■ **ASSIGNMENT**
Copy out the data so that nothing differs from the original.

■ **INFORMATION PROVIDED**
○ ○ ○ ○ ○
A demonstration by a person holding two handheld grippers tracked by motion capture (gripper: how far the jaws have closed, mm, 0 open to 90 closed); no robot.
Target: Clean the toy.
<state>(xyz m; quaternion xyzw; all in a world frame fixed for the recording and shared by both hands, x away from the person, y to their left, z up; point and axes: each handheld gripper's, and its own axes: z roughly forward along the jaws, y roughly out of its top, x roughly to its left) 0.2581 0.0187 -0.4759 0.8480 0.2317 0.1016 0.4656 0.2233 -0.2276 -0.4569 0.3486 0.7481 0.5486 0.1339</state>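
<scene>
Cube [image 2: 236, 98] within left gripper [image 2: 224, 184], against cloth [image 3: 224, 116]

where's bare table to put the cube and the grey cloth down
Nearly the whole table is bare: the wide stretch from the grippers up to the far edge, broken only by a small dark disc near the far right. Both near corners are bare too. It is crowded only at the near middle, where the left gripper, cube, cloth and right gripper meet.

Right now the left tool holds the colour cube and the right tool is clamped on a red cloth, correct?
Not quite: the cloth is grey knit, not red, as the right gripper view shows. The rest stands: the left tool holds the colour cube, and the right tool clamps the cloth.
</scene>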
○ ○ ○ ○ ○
■ **RESULT OF THIS TASK**
A demonstration by a person holding two handheld grippers tracked by motion capture (gripper: how far the jaws have closed, mm, 0 open to 90 closed); no robot.
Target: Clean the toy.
<state>(xyz m; quaternion xyzw; all in a world frame fixed for the recording and shared by both hands, x away from the person, y to their left, z up; point and axes: each handheld gripper's, and its own axes: z roughly forward along the jaws, y roughly out of its top, x roughly to its left) 0.2581 0.0187 -0.4759 0.8480 0.2317 0.1016 0.4656 0.2233 -0.2276 -0.4569 0.3486 0.7481 0.5486 0.1339</state>
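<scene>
Cube [image 2: 236, 98] within left gripper [image 2: 224, 184], against cloth [image 3: 224, 116]

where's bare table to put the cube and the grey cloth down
Nearly the whole table is bare: the wide stretch from the grippers up to the far edge, broken only by a small dark disc near the far right. Both near corners are bare too. It is crowded only at the near middle, where the left gripper, cube, cloth and right gripper meet.

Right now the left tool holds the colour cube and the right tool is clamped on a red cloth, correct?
Not quite: the cloth is grey knit, not red, as the right gripper view shows. The rest stands: the left tool holds the colour cube, and the right tool clamps the cloth.
</scene>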

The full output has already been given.